There's quite a lot involved in what you did I'm not knowledgeable
about, and you didn't mention why you attempted to do it this way, so
perhaps I'll be speaking past you, but...

You bypassed most of the install logic for Debian.  If you did a similar
thing attempting to change between other distros, you'd be bypassing the
installer logic for that distro as well.  Download boot floppies, or the
first CD and do the install from them.

Is your personal data in a separate partition, that is, is /home it's
own partition?

What else are you attempting to preserve in (what turns out to be) an
upgrade?  Knowing that, someone may be able to offer advice about how to
do that.

If it's only your email and personal files, I recommend backing them up
and letting Debian [SuSE | Mandrake | RedHat | Gentoo | etc. ] go
through it's designed install process.  None of the distros handles
everything the same way.  That's why they forked.

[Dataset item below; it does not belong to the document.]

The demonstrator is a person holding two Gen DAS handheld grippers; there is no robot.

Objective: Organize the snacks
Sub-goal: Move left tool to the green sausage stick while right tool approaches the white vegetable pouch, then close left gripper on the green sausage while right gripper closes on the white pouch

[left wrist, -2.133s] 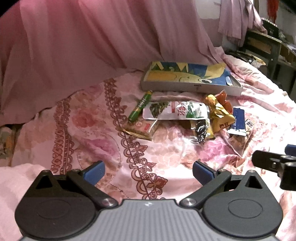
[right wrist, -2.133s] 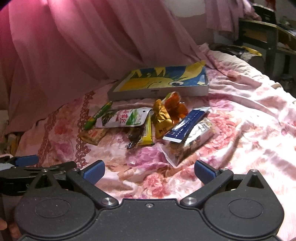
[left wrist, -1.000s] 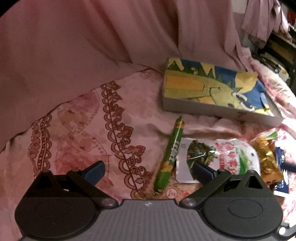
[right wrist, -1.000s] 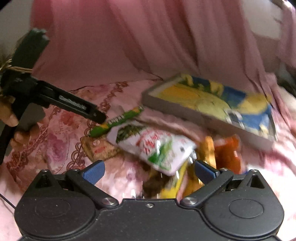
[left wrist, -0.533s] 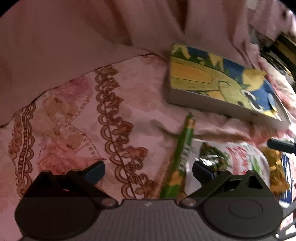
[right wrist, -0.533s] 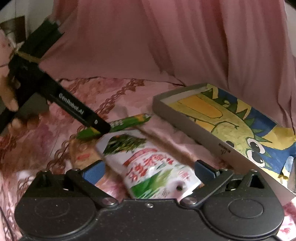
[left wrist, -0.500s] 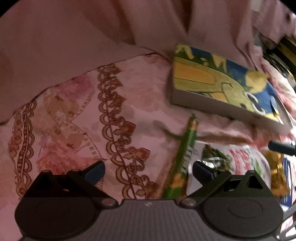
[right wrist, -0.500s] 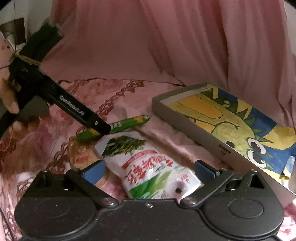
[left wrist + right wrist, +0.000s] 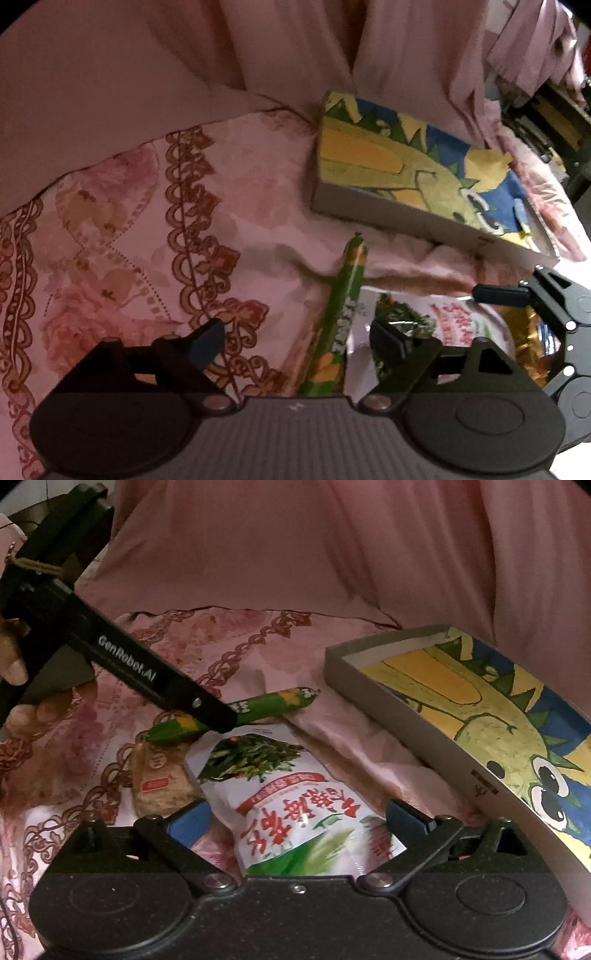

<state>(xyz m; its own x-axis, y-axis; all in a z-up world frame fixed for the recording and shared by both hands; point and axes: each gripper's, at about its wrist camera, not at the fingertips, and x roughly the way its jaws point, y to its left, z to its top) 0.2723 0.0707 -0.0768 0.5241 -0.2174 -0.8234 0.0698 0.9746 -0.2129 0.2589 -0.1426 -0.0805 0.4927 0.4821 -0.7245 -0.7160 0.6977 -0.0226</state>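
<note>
Green sausage stick (image 9: 341,325) lies between the wide-open left gripper (image 9: 295,338) fingers, ungripped. Right gripper (image 9: 297,818) gapes over white pouch (image 9: 295,797), holding nothing

One brand name and some pouch lettering can be read.
The right wrist view shows "GenRobot.AI" in pale letters along the black finger of the left gripper (image 9: 218,716). The white-and-green snack pouch (image 9: 295,797) carries large red Chinese characters, too skewed to make out. The green sausage stick (image 9: 240,712) and the tan packet (image 9: 159,779) bear small printing that cannot be read, as does the grey wall of the dinosaur box (image 9: 484,786).
</note>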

After the system is up, then you can import your mail and files again,
and deal with any UID/permissions issues separately.

I'd elect to initialize all standard filesystems (/, /opt, /var, swap)
except /home.  If you can back up /home and you want to change it's file
system type (say ext2 to ext3 or whatever) then I'd initialize it too,
but otherwise I keep it intact in upgrade/distro changes.

But keep in mind there are many settings kept in .whatever_conf files in
/home/<user_name> that affect how things work, so you might be best
getting them out of the way.  The settings for Mandrake may not be right
for Debian.  If nothing else, many parts are put in different places
(proprietary choices again).  You can copy /home elsewhere, or move all
of /home to /home/old_home (and make sure nothing's left behind in /home
itself except for old_home) before starting the install.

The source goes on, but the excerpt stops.